### Action item
Wherever the string "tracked" shows up in the material below, copy that line.

### Data provided
━━━━
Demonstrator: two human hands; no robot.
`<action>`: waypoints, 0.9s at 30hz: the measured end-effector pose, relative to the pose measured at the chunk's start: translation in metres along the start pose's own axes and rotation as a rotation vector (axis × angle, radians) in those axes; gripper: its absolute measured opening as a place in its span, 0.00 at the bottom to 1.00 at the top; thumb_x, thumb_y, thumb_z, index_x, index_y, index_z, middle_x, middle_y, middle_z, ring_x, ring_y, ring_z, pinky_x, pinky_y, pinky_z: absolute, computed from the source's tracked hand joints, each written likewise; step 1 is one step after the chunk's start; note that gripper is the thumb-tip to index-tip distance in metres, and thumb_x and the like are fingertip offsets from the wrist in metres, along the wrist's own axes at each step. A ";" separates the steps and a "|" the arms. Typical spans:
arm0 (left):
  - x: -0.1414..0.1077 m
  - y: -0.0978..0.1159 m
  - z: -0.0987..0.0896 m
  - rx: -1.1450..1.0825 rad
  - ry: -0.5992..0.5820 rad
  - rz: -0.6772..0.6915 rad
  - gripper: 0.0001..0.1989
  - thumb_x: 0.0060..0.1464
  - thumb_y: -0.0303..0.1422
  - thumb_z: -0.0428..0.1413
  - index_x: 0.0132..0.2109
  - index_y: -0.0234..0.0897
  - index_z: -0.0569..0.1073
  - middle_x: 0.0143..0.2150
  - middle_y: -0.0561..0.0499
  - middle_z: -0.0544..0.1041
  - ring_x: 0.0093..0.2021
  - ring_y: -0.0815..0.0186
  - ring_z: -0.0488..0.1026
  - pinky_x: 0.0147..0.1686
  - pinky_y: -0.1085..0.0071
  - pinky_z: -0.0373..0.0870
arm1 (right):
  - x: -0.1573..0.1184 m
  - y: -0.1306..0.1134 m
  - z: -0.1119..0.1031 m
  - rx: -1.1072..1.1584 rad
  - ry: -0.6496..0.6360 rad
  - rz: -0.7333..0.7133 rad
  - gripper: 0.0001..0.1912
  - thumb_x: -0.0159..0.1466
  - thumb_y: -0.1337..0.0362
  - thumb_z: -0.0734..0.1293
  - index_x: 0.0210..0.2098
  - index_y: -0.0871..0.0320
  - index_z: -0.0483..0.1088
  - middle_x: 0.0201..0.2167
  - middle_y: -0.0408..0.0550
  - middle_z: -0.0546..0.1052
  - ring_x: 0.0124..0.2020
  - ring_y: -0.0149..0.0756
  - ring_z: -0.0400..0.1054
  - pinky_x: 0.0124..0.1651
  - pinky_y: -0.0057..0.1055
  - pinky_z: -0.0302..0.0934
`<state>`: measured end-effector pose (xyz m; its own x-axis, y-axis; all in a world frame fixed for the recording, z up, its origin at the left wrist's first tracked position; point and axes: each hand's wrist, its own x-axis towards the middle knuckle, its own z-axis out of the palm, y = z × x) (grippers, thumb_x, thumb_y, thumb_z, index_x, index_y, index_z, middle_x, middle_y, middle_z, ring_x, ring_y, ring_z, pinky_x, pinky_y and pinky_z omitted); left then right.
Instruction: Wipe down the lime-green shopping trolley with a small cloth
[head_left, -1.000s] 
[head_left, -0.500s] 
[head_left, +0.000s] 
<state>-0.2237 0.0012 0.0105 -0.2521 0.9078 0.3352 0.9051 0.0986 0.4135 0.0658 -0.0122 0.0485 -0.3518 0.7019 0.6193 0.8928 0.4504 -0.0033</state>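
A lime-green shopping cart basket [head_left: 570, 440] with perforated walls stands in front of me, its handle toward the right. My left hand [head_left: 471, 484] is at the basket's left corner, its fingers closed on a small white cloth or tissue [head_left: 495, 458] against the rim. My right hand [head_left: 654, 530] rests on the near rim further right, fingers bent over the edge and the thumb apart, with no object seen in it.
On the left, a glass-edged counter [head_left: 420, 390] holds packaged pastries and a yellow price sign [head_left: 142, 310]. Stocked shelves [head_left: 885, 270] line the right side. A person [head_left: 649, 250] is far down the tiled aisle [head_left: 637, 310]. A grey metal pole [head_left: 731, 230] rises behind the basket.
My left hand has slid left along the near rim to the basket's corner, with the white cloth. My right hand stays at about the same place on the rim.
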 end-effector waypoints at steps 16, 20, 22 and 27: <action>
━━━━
### Answer to the exercise
`<action>`: waypoints, 0.9s at 30hz: the measured end-effector pose, relative to the pose measured at the chunk's start: translation in metres along the start pose's own axes and rotation as a rotation vector (axis × angle, radians) in those axes; gripper: its absolute measured opening as a place in its span, 0.00 at the bottom to 1.00 at the top; thumb_x, thumb_y, thumb_z, index_x, index_y, index_z, middle_x, middle_y, middle_z, ring_x, ring_y, ring_z, pinky_x, pinky_y, pinky_z: absolute, computed from the source's tracked hand joints, each written likewise; step 1 is one step after the chunk's start; note that gripper is the thumb-tip to index-tip distance in metres, and thumb_x and the like are fingertip offsets from the wrist in metres, along the wrist's own axes at each step. A ";" separates the steps and a "|" the arms. Typical spans:
`<state>`: measured end-effector pose (xyz m; its own x-axis, y-axis; all in a world frame fixed for the recording, z up, its origin at the left wrist's first tracked position; point and axes: each hand's wrist, its own x-axis towards the middle knuckle, its own z-axis out of the palm, y = z × x) (grippers, thumb_x, thumb_y, thumb_z, index_x, index_y, index_z, middle_x, middle_y, middle_z, ring_x, ring_y, ring_z, pinky_x, pinky_y and pinky_z omitted); left then right.

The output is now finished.